LES CÉLÉBRATIONS DE BOURGOGNE

-1918 ● Naissance d’Albert Meney, instituteur, militant syndicaliste et politique

Né le 13 septembre 1918 à Rouvres-sous-Meilly (Côte-d’Or), orphelin et pupille de la Nation après le décès de son père gazé pendant la guerre, Albert Meney est élevé par sa mère qui tient un petit commerce rural. Placé en internat pour suivre l’enseignement secondaire, il obtient son brevet supérieur. Il adhère au Parti communiste en 1936 et milite au sein des Jeunesses communistes. Il achève son service militaire avec le grade de sergent dans l’armée d’armistice. Il est nommé instituteur à Savigny-sous-Mâlain en 1941 et se marie avec une institutrice.

Il s’engage dans la Résistance, crée une section du Front national (organisation communiste) dans le secteur de Pouilly-Saulieu-Arnay et, avec le maquis « Bayard », participe à la libération de Dijon.

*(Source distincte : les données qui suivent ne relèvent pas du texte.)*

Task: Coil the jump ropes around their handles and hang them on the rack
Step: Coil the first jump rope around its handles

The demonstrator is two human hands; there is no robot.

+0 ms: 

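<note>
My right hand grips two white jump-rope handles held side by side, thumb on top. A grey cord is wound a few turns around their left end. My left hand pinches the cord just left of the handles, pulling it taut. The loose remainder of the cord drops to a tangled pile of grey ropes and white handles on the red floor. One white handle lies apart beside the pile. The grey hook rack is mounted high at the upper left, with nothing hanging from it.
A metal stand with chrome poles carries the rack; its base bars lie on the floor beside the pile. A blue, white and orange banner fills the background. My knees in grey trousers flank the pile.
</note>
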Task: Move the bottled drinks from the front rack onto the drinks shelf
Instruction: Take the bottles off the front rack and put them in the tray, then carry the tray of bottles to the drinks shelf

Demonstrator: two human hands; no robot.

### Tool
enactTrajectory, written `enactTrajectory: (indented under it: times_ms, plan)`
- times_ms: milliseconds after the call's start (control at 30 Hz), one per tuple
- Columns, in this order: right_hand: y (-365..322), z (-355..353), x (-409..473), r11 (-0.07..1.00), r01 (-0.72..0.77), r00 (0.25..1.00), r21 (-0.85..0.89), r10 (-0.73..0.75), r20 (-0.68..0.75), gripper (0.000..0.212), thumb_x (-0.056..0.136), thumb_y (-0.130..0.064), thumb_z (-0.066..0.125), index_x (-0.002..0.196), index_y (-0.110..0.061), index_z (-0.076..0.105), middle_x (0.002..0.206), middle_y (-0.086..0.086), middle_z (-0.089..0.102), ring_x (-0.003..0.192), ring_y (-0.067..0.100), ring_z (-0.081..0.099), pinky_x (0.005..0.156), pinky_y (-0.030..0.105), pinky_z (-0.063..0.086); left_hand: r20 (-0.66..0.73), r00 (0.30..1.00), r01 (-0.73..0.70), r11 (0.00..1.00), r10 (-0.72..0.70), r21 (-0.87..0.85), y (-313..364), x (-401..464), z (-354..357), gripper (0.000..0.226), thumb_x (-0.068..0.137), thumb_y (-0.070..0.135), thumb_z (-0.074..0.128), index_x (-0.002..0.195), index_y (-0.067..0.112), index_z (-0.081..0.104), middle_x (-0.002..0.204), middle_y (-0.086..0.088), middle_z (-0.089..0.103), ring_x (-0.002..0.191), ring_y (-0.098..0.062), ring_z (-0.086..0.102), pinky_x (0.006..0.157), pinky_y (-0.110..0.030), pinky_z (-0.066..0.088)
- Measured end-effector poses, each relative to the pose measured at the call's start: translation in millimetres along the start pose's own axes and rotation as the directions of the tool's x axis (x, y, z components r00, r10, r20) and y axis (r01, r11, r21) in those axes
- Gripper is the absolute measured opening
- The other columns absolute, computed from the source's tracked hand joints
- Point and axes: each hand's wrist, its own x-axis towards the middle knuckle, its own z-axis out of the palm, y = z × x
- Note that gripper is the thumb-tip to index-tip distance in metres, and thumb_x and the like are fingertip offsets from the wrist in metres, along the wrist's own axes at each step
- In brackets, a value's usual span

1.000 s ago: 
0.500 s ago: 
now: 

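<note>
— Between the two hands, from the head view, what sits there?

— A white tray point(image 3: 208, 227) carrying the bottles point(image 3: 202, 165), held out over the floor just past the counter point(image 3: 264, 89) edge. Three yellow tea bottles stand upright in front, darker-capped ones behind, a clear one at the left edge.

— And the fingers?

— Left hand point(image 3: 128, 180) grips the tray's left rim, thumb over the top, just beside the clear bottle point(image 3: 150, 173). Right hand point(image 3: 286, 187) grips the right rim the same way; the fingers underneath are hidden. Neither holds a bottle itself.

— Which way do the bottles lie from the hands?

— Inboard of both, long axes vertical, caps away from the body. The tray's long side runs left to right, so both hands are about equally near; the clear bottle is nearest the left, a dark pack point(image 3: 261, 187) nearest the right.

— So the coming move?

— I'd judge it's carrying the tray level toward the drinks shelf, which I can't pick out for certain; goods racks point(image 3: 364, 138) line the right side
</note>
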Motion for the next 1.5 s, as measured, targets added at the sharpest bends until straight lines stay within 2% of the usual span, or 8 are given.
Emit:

Après la guerre, sa carrière l’amène à enseigner dans différents villages de Côte-d’Or puis à Dijon. Il adhère en 1946 au groupe d’Éducation nouvelle et applique les méthodes d’éducation active, en particulier les techniques préconisées par Célestin Freinet. Il deviendra maître d’une classe de l’école d’application de l’École normale d’instituteurs de Dijon puis son directeur.

Albert Meney milite, dès sa reconstitution dans la clandestinité en 1943, au Syndicat national des instituteurs et, après la Libération, exerce différentes responsabilités tant au plan départemental où il est élu secrétaire général de la section de Côte-d’Or de 1966 à 1973 qu’au niveau national où il défend des positions laïques résolues.

Parallèlement, fidèle à son engagement politique, Albert Meney occupe des fonctions locales au sein du Parti communiste, surtout dans les organisations d’enseignants. Son militantisme social et pour l’éducation populaire le conduira à œuvrer, y compris après sa retraite, au sein de la Mutuelle générale de l’Éducation nationale, de la Mutuelle accidents élèves, de la Fédération des Œuvres laïques ou de l’Université pour tous de Bourgogne.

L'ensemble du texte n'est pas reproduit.